En el laberinto afectivo de mi memoria andan las primeras voces que oí de niño. Los canciones que mi madre cantaba antes de que naciera , es mujer de jotas, boleros, rancheras y coplas. O las que susurraba antes de dormir , y que hoy me vibran, 63 años después, todavía en el tímpano.
Y a esos sonidos se superponen también las melodías en el coche, cantadas por toda la familia, durante viajes interminables al Pirineo, o las primeras canciones de la escuela , o las de los jesuitas, donde aprendí a cantar a la Virgen.
Y en ese colegio la cantinela de la tabla de multiplicar, las campanas de la iglesia del Salvador, las melodías de discos dedicados en la radio.
A eso se juntan algunos sonidos esfumados de tertulias interminables, o las que compuse para amores que no supieron de mi.
Estas ondas sonoras marcaron mi paso de la niñez a la adolescencia donde comencé a entender que las letras cantadas emocionan hasta las lágrimas, o el escalofrío.

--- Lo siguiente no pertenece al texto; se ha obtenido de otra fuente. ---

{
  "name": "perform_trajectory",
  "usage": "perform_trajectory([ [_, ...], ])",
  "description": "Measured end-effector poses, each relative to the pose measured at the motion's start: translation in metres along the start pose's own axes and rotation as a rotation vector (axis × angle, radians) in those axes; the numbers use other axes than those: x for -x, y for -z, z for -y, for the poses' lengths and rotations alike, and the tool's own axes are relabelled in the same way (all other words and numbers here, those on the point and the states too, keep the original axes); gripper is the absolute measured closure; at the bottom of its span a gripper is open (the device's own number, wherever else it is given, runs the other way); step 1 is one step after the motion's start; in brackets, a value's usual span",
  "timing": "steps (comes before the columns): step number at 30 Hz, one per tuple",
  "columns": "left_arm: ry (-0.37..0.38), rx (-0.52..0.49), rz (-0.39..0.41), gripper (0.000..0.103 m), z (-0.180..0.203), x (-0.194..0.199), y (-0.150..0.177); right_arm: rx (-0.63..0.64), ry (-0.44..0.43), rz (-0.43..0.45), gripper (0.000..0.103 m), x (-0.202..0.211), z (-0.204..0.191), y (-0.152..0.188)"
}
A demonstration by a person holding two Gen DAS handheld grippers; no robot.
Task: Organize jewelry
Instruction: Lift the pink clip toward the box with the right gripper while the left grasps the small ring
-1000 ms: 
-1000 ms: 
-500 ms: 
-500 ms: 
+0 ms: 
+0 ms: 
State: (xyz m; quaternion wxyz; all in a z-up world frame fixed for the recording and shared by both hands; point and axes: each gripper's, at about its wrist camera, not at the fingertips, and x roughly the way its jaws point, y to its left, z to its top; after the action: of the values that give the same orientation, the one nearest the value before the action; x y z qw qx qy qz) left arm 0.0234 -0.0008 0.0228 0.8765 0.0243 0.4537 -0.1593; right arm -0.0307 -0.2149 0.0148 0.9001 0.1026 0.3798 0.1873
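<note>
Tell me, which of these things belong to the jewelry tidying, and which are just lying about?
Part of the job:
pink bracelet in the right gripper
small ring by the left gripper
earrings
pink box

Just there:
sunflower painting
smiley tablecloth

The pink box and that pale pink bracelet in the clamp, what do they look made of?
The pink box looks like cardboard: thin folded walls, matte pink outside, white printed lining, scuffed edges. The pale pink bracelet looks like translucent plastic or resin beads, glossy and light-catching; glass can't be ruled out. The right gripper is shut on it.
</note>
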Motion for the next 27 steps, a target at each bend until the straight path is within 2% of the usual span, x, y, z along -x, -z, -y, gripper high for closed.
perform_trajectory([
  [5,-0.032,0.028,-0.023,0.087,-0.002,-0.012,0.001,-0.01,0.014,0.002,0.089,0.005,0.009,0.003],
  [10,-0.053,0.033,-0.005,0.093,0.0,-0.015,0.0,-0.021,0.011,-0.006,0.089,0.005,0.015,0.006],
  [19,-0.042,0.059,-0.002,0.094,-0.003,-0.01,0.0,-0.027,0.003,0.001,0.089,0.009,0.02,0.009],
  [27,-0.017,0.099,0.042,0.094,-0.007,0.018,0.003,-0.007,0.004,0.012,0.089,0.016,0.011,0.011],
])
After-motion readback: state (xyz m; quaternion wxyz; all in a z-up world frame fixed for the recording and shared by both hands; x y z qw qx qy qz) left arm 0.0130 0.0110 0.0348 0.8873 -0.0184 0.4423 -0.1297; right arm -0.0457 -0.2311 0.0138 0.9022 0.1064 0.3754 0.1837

Las palabras de amor a la chica que me declaré una primavera que sigue en la memoria las guardo muy dentro todavía.
Y la tuna, ¡ ay qué tiempos!
Tal vez el cerebro tiene un mecanismo para preservar solo los sonidos que a uno le han hecho feliz: el de la lluvia en las noches de invierno desde la cama, el del viento en los álamos en primavera, el del trueno lejano que precede a la tormenta.
Hoy me guardo esos sonidos y desprecio toda Pero esa insoportable algarabía , esa sustancia pestilente formada por toda la basura mediática, por toda la mierda política que oigo aquí y allá.
Aquí , ahora, sin ese tapón que ensordece todos lo que importa, vuelvo a oír de nuevo la lluvia y el viento e incluso el rumor de lo pequeño.